RFR(XL): 8224675: Late GC barrier insertion for ZGC

Fri Jun 7 14:27:40 UTC 2019

Looks good.

/Erik

> On 7 Jun 2019, at 14:53, Nils Eliasson <nils.eliasson at oracle.com> wrote:
> 
> 
> http://cr.openjdk.java.net/~neliasso/8224675/webrev.07/
> 
> 
>> On 2019-06-07 14:45, Nils Eliasson wrote:
>> Hi Erik,
>> 
>> I uploaded webrev with the friend declaration removed.
>> 
>> I also changed back the shape of how the barrier_insertion is called from Compile.cpp. Then that will call PhaseIdealLoop::optimize and use it in the same way as Shenandoah does GC specific loop opts.
>> 
>> I also added a clearing of major progress after the barrier insertion. Otherwise some LoopLimit nodes won't be removed correctly in the following macro expansion phase.
>> 
>> Thank you!
>> 
>> Regards,
>> 
>> / Nils
>> 
>>> On 2019-06-06 21:06, Erik Österlund wrote:
>>> Hi Nils,
>>> 
>>> One final nit... could you please remove the now seemingly unnecessary "friend class ZBarrierSetC2" in PhaseIdealLoop? I don't need another webrev for that.
>>> 
>>> This looks good. Great job Nils. This will improve the robustness of our barriers.
>>> 
>>> /Erik
>>> 
>>>> On 2019-06-06 20:03, Nils Eliasson wrote:
>>>> 
>>>> On 2019-06-05 10:20, Roland Westrelin wrote:
>>>>>> Ah - I think I get it. You mean like this:
>>>>>> 
>>>>>> void ZBarrierSetC2::barrier_insertion_phase(PhaseIterGVN& igvn)const {
>>>>>>     PhaseIdealLoop ideal_loop(igvn,LoopOptsNone);
>>>>>> 
>>>>>>     // First make sure all loads between call and catch are moved to the
>>>>>> catch block clean_catch_blocks(&ideal_loop);
>>>>>> 
>>>>>>     // Then expand barriers on all loads insert_load_barriers(&ideal_loop);
>>>>>> 
>>>>>>     // Handle all Unsafe that need barriers. insert_barriers_on_unsafe(&ideal_loop);
>>>>>> 
>>>>>>     // Cleanup any modified bits igvn.optimize();
>>>>>> 
>>>>>>     igvn.C->clear_major_progress();
>>>>>> }
>>>>>> 
>>>>>> An excellent idea.
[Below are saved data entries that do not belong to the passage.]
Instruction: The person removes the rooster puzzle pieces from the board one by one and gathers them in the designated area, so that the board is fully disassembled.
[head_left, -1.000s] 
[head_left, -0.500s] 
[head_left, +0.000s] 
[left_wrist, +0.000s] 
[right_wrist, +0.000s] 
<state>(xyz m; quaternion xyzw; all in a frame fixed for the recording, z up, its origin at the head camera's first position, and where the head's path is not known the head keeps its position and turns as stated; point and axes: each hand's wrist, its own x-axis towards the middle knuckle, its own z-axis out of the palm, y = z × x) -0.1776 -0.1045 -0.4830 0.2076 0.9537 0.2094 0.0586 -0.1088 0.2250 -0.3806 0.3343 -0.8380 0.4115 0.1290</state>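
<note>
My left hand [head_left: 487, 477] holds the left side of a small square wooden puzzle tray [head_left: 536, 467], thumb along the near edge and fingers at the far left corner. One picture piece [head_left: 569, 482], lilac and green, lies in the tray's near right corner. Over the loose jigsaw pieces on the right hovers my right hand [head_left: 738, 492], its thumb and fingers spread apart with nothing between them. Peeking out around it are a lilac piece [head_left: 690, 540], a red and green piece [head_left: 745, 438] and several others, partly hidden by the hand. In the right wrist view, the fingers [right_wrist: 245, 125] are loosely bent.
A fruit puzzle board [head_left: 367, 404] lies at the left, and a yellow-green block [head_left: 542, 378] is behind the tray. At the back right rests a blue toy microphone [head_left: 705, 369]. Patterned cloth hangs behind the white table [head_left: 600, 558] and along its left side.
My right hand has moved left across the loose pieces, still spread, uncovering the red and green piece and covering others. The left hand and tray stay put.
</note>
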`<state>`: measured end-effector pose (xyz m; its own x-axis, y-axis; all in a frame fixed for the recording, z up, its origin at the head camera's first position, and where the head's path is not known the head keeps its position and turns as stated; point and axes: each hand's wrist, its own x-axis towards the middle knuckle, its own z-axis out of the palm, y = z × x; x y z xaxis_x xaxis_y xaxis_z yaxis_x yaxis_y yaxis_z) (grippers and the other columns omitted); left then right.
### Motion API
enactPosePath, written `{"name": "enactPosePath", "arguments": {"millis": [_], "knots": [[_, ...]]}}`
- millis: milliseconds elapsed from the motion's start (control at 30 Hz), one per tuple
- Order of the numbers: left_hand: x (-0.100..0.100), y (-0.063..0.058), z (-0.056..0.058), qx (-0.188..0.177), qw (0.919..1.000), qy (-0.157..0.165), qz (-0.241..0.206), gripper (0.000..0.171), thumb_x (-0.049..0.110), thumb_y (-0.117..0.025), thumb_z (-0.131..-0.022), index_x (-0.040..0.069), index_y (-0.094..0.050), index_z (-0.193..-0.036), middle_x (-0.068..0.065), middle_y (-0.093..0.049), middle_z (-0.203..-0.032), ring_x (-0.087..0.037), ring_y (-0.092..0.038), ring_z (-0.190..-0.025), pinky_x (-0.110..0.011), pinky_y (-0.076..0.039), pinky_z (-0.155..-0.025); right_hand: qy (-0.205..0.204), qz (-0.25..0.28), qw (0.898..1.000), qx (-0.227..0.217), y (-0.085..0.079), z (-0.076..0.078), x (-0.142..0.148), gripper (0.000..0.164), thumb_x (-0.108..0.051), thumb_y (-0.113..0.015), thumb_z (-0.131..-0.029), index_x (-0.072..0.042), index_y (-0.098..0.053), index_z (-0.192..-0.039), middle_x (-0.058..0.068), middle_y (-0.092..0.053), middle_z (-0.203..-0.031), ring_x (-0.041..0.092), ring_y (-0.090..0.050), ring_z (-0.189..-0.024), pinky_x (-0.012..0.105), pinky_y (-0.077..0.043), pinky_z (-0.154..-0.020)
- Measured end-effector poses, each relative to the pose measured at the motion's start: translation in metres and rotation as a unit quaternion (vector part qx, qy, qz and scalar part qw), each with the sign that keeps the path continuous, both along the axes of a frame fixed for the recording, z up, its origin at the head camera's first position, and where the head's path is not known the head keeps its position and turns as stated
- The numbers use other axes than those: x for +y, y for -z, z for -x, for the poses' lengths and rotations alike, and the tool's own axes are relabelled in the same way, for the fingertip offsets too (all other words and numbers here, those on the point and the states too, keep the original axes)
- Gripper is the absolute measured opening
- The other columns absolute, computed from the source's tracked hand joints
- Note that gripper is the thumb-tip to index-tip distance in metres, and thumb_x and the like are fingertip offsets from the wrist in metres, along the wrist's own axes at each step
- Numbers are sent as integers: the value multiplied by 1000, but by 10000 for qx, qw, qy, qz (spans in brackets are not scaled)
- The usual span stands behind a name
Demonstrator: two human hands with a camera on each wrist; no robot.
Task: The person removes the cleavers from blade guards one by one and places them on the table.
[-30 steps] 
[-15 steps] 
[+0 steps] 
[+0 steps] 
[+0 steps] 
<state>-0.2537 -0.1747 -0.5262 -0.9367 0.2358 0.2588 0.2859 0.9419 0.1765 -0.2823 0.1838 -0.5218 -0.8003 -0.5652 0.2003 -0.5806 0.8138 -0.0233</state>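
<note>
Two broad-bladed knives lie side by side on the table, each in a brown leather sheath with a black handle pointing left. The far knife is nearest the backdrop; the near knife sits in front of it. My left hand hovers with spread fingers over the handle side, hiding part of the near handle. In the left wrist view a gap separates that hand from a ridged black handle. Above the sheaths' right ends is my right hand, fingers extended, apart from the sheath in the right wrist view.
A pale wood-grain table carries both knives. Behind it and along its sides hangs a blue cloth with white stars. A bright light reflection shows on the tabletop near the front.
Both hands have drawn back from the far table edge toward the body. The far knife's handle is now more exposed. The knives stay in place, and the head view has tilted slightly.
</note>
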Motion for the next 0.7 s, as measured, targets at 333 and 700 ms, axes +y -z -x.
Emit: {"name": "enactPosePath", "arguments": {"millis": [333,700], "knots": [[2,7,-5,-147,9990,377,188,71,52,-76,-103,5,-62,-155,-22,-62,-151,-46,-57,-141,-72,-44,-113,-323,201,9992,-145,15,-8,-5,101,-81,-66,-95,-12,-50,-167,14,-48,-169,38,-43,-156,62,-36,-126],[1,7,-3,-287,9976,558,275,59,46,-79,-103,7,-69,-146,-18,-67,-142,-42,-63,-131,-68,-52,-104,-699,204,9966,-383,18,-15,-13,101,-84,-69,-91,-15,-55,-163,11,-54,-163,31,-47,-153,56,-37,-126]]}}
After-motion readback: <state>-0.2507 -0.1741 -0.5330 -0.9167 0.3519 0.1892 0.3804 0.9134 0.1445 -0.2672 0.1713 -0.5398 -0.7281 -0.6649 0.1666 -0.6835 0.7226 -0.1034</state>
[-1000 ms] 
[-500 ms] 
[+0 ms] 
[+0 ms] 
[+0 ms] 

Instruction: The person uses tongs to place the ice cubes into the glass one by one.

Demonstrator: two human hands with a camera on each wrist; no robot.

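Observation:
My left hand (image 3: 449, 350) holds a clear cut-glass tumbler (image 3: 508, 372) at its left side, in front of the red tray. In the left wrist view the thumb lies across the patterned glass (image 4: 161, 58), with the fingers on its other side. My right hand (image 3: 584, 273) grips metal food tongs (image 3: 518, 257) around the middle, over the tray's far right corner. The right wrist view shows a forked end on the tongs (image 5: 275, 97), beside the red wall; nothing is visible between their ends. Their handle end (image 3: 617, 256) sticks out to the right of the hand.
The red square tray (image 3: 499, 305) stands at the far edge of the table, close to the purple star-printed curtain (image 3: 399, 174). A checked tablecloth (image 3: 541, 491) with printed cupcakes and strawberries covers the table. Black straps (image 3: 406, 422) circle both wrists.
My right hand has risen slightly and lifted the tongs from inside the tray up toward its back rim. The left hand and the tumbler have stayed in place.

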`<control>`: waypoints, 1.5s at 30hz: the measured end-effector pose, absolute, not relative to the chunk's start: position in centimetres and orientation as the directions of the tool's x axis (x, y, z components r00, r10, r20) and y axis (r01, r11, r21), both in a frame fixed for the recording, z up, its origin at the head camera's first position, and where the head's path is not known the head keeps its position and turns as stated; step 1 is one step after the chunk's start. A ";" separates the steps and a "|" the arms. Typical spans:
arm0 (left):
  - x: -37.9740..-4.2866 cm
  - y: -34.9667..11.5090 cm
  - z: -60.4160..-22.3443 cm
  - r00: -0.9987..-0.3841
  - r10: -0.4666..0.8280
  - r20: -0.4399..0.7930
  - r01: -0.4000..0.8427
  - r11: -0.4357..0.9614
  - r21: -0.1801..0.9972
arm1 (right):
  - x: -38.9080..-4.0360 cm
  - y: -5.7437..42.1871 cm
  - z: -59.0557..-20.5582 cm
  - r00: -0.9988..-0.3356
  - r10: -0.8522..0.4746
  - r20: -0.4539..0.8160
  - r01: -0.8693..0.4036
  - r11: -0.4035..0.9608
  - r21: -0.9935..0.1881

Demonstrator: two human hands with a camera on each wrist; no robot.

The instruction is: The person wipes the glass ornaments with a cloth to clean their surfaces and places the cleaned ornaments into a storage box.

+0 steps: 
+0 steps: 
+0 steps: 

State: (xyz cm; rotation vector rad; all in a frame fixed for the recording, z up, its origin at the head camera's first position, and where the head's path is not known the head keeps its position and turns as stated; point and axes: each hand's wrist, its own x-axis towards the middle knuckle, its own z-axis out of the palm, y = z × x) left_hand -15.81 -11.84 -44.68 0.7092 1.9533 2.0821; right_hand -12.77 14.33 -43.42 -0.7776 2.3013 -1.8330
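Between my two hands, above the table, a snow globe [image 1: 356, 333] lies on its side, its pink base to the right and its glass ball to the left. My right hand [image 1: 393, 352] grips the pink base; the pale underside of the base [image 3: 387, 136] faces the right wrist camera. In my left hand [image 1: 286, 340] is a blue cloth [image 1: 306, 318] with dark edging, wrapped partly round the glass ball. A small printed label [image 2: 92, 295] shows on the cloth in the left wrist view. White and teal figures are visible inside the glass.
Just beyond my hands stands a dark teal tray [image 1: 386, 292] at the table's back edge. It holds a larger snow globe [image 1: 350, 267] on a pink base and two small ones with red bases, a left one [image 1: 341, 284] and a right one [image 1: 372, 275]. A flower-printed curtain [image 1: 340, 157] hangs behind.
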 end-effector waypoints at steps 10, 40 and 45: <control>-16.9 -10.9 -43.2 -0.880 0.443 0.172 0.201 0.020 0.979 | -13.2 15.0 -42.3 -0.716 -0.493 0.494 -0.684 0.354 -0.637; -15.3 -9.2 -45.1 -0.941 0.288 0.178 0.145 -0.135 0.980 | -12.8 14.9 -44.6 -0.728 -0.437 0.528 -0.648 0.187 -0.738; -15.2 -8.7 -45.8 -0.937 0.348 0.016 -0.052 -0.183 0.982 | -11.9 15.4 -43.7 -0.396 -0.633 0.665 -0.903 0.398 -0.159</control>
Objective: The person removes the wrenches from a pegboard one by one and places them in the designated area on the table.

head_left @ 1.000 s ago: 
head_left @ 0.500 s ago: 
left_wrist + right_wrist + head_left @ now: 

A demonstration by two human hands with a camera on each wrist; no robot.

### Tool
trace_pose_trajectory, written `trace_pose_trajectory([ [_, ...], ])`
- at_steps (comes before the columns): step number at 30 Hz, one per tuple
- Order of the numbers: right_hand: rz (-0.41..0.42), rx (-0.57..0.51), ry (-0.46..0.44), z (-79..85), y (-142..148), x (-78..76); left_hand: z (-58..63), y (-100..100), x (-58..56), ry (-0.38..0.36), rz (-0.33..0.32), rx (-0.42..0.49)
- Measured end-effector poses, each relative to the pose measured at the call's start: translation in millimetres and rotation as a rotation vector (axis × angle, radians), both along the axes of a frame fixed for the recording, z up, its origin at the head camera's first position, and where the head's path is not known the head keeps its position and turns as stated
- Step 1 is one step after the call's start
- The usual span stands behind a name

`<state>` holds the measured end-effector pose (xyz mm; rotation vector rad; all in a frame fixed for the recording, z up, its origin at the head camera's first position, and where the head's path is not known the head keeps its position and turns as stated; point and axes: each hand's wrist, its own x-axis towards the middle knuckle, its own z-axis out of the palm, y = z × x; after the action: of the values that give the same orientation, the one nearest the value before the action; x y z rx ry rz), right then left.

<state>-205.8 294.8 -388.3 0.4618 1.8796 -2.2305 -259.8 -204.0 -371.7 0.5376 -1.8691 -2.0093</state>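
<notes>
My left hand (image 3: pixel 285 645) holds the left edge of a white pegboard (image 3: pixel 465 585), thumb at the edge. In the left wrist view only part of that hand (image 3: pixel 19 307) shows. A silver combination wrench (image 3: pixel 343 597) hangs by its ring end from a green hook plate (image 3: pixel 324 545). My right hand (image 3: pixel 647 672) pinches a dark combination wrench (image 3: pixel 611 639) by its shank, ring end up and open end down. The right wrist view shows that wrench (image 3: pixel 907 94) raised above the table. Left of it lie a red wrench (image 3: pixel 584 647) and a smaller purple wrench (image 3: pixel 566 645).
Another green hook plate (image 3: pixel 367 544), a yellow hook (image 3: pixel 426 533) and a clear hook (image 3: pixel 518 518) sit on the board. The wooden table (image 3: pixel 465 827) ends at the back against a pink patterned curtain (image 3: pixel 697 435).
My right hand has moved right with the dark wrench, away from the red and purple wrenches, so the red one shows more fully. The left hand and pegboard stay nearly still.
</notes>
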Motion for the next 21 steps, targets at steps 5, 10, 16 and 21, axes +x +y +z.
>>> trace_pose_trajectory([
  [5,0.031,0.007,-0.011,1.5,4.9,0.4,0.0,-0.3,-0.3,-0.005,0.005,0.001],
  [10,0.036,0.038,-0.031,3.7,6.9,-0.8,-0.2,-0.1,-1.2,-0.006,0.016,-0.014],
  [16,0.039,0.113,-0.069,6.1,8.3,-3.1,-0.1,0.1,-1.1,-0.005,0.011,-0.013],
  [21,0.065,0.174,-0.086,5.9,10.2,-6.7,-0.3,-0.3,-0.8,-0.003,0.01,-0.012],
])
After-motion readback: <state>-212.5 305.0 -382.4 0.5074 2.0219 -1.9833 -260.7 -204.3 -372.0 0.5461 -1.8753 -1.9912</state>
Then I can remove the new LoopOptsMode::BarrierInsertion.
>>>>> I was thinking something like what we do in Shenandoah for barrier
>>>>> expansion:
>>>>> 
>>>>> PhaseIdealLoop ideal_loop(igvn, LoopOptsShenandoahExpand);
>>>>> 
>>>>> ShenandoahBarrierSetC2::is_gc_specific_loop_opts_pass() returns true for
>>>>> LoopOptsShenandoahExpand and ShenandoahBarrierSetC2::optimize_loops()
>>>>> handles LoopOptsShenandoahExpand. So there's nothing shenandoah specific
>>>>> in PhaseIdealLoop::build_and_optimize().
>>>> 
>>>> I followed your example and changed my implementation inline with that.
>>>> 
>>>> 
>>>>> 
>>>>>> I've been running some experiments with asserts on the clone code.
>>>>>> 
>>>>>> 1) There can never be any control flow here - so now phis or such.
>>>>>> 
>>>>>> 2) Stores have explicit control - and would never be scheduled here either.
>>>>>> 
>>>>>> 3) Loads - they end up here because they can float. They only matter if
>>>>>> there is a use dominated by the catch (after a merge of catch control
>>>>>> flow), or uses in more than one catch-proj branch. The only nodes
>>>>>> observed being cloned is LoadPNodes with barriers, BoolNodes, and CmpP
>>>>>> nodes. It's the same pattern of comparing a pointer. All other load has
>>>>>> it's control in the catch-projs.
>>>>>> 
>>>>>> I will add asserts to the clone in fixup_uses_in_catch to reflect this
>>>>>> conclusion and make sure that I catch any change in behavior.
>>>>> I was thinking of something like:
>>>>> 
>>>>> try {
>>>>>    non_inlined_call1();
>>>>>    int v = some_object.object_field.int_field;
>>>>>    non_inlined_call2(v, v);
>>>>> } catch (..) {
>>>>>    int v = some_object.object_field.int_field;
>>>>>    // some use for v
>>>>> }
>>>>> 
>>>>> So there would be a LoadP, a load barrier and a LoadI right after the
>>>>> call. The LoadI is the first to be cloned. It has 3 uses, so it's cloned
>>>>> 3 times? Which would mean non_inlined_call2 is actually called with:
>>>>> 
>>>>>    SomeObject object = some_object.object_field;
>>>>>    non_inlined_call2(object.int_field, object.int_field);
>>>>> 
>>>>> the field is reloaded and that code doesn't have the same effect as
>>>>> above. Or am I missing something?
>>>> 
>>>> The object_field usually gets a null-check which creates a control flow that anchors the LoadI further down. I managed to find one case in specjbb with a static call followed by a LoadL.
>>>> 
>>>> I fixed this by calling the call_catch_cleanup recursively on these load, when encountered. They will then be handled in the same way as the LoadPs with a barrier.
>>>> 
>>>> I also found an issue that I could get duplicate phis in blocks when connecting the loads together. I fixed this by keeping track on which regions has gotten a phi, and caching them.
>>>> 
>>>> I've also added a number of small fixes after feedback from Erik Ö.
>>>> 
>>>> New webrev: http://cr.openjdk.java.net/~neliasso/8224675/webrev.06/
>>>> 
>>>> Regards,
>>>> 
>>>> Nils
>>>> 
>>>> 
>>>>> 
>>>>> Roland.